Netanyahu Will Never Have a Better Moment to Claim Victory
Trump needs to get Israel’s premier to think big and make peace.
Benjamin Netanyahu hands Donald Trump the letter he sent to the Nobel Peace Prize committee.
Photographer: Andrew Harnik/Getty Images
Set aside, if you can, the jaw-dropping spectacle of Israeli Prime Minister Benjamin Netanyahu handing a Nobel prize nomination to Donald Trump over dinner Monday night. This, from a leader who is wanted for alleged war crimes in Gaza, to a US president whose main peace-making efforts to date have served only to facilitate Russia’s invasion of Ukraine and Israel’s bombing of Iran. In the courts of powerful monarchs, unhinged flattery was always a tradable coin.
And yet, peace is indeed Netanyahu’s to give. He has the power not just to end the bloodshed in Gaza, but to enable a much broader settlement for Israel’s place in the Middle East that could mark out a place in history for both men. All he needs to do is give the order. All Trump has to do is persuade him.
Netanyahu is in Washington this week to talk about yet another US-backed ceasefire deal for the strip. On offer is a 60-day truce and the release of more hostages to make room for talks on a more durable agreement, at a time when a wider regional deal that tames the threat from Iran and normalizes Israel’s position among Arab neighbors is there for the taking. It’s this more lasting peace that should be the test of success for the Israeli premier’s visit to Washington.
On Monday, I spoke about the trip with the heads of two prominent organizations that represent very different strands of American Jewish thought. Both say this could prove a turning point for Israel. Morton Klein, president of the Zionist Organization of America, worries Trump might be able to press Netanyahu to change course. Jeremy Ben-Ami, who heads the more moderate J Street, worries that he won’t. Because if they agree on anything, it’s that the 47th American president is the only person on earth with the leverage to do it.
The challenge is the same as the one that tripped up an almost identical US-led ceasefire effort earlier this year. Netanyahu sees Hamas’s horrific terrorist attack of Oct. 7, 2023, as creating a once-in-a-lifetime opportunity to crush prospects for the creation of a Palestinian state on lands that he, Klein and many like them consider historically Jewish. This belief goes deep. He has opposed efforts to negotiate a two-state settlement with the Palestinians throughout his political career. It was also the life’s work of his father, Benzion Netanyahu, an academic who opposed even the 1947 partition that enabled Israel’s creation a year later.
To end the Palestinian question by displacement, rather than by negotiation, is also the single-minded obsession of the extreme right-wing coalition partners on which Netanyahu depends for his political survival. And last week, 15 of his own Likud party’s 32 legislators wrote an open letter asking him to annex the West Bank to Israel by July 27.

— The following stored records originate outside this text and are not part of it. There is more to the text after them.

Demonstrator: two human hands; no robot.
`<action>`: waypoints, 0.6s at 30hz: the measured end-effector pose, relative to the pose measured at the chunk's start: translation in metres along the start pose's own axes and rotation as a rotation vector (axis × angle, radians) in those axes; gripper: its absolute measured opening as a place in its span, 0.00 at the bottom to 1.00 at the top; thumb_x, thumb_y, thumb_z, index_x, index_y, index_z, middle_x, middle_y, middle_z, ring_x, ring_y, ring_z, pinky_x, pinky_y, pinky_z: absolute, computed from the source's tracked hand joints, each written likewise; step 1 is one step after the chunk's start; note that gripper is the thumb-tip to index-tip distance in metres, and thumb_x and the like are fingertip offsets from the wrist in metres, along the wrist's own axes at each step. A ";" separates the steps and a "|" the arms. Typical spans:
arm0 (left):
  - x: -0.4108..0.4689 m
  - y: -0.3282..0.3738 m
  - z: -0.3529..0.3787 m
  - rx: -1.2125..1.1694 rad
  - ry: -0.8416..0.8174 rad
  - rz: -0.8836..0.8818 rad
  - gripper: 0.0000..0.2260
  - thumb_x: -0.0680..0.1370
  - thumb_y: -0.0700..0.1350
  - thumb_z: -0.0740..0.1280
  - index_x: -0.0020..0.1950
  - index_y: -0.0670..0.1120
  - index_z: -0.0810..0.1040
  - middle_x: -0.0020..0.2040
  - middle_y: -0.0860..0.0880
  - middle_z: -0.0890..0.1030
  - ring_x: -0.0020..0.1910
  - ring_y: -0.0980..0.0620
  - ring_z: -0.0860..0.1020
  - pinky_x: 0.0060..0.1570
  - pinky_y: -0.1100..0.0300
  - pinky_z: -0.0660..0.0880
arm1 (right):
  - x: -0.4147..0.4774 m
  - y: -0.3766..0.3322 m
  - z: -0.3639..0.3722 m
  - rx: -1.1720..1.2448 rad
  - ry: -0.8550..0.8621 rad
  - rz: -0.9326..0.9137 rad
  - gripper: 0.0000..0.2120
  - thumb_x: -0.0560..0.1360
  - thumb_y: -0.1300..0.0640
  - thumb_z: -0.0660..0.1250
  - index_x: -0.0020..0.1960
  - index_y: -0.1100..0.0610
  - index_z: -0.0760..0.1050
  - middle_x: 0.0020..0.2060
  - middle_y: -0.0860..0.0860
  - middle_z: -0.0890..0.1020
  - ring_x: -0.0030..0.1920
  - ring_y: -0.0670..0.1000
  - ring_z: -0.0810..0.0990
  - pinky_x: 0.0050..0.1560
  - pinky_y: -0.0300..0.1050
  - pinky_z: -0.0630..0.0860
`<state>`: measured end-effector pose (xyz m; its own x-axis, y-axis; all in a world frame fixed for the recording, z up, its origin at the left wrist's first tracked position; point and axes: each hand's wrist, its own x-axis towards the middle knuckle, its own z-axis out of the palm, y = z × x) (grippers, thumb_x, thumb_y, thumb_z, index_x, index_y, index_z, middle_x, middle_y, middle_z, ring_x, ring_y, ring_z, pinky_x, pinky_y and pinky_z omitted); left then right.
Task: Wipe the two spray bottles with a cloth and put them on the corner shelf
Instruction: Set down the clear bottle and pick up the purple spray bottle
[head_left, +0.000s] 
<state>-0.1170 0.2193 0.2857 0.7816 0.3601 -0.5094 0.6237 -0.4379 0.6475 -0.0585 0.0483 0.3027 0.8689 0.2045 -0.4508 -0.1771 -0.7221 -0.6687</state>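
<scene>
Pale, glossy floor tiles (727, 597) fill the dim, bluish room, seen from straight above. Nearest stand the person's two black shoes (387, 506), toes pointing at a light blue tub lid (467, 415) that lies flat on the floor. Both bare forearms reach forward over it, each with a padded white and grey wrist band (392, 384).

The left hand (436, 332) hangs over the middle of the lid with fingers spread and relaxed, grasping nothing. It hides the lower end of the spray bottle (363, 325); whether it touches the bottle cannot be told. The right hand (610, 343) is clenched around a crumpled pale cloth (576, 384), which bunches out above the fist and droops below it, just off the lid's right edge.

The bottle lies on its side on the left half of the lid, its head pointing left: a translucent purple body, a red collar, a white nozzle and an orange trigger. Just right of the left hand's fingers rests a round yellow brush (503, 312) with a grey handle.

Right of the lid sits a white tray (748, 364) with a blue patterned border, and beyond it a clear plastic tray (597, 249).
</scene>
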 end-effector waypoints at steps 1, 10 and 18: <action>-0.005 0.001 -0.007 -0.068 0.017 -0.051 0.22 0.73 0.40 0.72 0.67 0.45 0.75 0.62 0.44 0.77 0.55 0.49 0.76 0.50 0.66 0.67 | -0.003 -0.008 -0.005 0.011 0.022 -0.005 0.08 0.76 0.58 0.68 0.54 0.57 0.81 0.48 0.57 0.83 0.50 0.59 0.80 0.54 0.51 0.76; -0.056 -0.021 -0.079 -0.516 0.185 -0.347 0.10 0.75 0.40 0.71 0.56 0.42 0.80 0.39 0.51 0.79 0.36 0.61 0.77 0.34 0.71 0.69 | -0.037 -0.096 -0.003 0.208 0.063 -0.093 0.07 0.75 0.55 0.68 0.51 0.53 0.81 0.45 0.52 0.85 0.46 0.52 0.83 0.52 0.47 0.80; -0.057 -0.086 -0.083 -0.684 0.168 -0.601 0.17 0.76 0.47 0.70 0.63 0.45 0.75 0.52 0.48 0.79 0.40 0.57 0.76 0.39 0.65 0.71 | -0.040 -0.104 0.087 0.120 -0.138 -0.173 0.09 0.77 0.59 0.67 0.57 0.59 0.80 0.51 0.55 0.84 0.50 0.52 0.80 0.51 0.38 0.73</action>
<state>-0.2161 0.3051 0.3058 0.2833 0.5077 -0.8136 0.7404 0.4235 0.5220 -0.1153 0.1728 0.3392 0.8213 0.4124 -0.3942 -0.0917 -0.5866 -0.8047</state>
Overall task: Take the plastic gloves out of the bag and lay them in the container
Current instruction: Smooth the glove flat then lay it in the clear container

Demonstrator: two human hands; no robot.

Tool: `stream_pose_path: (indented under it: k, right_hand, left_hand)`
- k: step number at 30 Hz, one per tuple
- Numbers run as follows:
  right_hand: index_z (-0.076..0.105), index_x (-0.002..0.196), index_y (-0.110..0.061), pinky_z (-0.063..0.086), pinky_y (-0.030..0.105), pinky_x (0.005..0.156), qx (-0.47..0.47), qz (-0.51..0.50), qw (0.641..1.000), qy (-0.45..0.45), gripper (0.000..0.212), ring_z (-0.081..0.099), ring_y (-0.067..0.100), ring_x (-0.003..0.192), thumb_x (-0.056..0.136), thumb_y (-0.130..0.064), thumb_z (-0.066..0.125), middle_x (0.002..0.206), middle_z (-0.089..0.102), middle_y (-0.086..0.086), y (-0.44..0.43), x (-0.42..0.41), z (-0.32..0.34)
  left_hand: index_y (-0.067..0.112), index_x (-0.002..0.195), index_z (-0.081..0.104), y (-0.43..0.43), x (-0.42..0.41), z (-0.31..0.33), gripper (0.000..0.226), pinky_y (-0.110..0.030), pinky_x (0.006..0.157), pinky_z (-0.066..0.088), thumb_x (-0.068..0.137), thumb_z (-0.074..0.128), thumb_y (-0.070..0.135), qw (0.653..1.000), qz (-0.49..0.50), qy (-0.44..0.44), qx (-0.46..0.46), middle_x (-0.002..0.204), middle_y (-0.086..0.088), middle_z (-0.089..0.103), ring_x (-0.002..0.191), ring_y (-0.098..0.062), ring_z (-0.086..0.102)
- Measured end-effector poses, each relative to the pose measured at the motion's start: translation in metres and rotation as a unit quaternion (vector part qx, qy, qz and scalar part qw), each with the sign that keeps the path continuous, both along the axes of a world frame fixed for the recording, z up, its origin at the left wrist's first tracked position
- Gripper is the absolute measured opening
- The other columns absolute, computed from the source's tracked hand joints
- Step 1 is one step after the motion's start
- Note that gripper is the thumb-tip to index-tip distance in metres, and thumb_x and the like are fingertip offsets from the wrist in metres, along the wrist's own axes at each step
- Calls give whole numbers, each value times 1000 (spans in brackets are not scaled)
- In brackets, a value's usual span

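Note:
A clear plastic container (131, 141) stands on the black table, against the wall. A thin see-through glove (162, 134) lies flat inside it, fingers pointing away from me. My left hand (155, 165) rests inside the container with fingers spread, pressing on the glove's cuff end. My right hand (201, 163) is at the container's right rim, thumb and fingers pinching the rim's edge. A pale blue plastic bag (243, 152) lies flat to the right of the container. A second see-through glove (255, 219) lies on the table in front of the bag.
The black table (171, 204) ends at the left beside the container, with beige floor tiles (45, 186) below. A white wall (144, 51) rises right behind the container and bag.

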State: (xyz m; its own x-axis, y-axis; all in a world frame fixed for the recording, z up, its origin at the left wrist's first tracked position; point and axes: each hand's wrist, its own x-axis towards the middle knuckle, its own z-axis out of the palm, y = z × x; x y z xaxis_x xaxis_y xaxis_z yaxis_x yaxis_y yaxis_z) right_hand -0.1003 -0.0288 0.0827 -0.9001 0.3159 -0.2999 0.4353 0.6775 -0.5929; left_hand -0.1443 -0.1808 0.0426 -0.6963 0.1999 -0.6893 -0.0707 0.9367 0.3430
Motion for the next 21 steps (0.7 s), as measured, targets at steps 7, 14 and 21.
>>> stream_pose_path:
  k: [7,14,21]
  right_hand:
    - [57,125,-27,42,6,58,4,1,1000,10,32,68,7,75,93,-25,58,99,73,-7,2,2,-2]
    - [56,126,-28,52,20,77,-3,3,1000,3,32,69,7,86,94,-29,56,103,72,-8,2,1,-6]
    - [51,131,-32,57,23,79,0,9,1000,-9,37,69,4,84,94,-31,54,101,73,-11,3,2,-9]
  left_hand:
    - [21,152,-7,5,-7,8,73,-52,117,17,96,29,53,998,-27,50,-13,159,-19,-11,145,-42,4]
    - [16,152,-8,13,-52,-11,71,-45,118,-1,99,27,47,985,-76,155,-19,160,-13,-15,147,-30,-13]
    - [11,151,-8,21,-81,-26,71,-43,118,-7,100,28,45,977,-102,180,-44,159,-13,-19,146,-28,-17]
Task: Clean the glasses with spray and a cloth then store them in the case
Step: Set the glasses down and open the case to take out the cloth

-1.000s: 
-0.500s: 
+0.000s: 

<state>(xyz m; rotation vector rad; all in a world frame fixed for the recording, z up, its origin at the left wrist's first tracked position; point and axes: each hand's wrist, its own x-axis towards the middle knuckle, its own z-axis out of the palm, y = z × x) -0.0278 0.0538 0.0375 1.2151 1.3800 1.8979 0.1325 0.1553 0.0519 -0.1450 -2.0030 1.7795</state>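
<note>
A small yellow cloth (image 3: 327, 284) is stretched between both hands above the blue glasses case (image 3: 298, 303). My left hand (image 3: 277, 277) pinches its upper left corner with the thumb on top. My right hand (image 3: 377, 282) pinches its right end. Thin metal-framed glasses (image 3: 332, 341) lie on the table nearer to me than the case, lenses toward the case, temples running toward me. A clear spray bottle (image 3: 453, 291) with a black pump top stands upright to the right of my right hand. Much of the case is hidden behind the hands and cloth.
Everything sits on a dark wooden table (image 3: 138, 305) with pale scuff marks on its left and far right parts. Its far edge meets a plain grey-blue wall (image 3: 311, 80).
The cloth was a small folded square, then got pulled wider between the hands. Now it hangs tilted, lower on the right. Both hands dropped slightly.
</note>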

Klein is terrified that Trump may prod Netanyahu into abandoning that cause by making peace in Gaza and agreeing to a negotiated settlement with Iran. These are Nazi regimes that can’t negotiated with, only destroyed, in Klein’s view. The same goes for the Palestinian Authority, he says.
“They have forfeited their right to run Gaza,” Klein told me, speaking not of Hamas but the wider Palestinian population. “Ninety percent of Gaza Palestinians support Hamas, supported what Hamas did on Oct. 7. Like 85 to 90% of Germans supported the Nazis. It is the same problem.”
I find these beliefs misguided, if not dangerous, as does Ben-Ami. His fear is that Netanyahu will agree to a ceasefire only because he fully intends to break it on expiry. He agrees there is a huge win available for Israel’s longest-serving prime minister, if he will only take it. Yet he worries that the combination of Netanyahu’s convictions and fear of government collapse will dissuade him.
Ben-Ami’s reasoning is as rooted in concern for Israel’s long-term security as Klein’s. “Put aside morality, put aside Jewish values, this is not a successful long-term strategy for the state of Israel,” he said, referring to any policy for Gaza and the West Bank that ultimately relies on Palestinian expulsion. “The potential for regional normalization and integration will be off the table, the Jewish diaspora will be horrified and distance themselves from the Jewish state.” Israel would end up isolated, vulnerable and permanently insecure.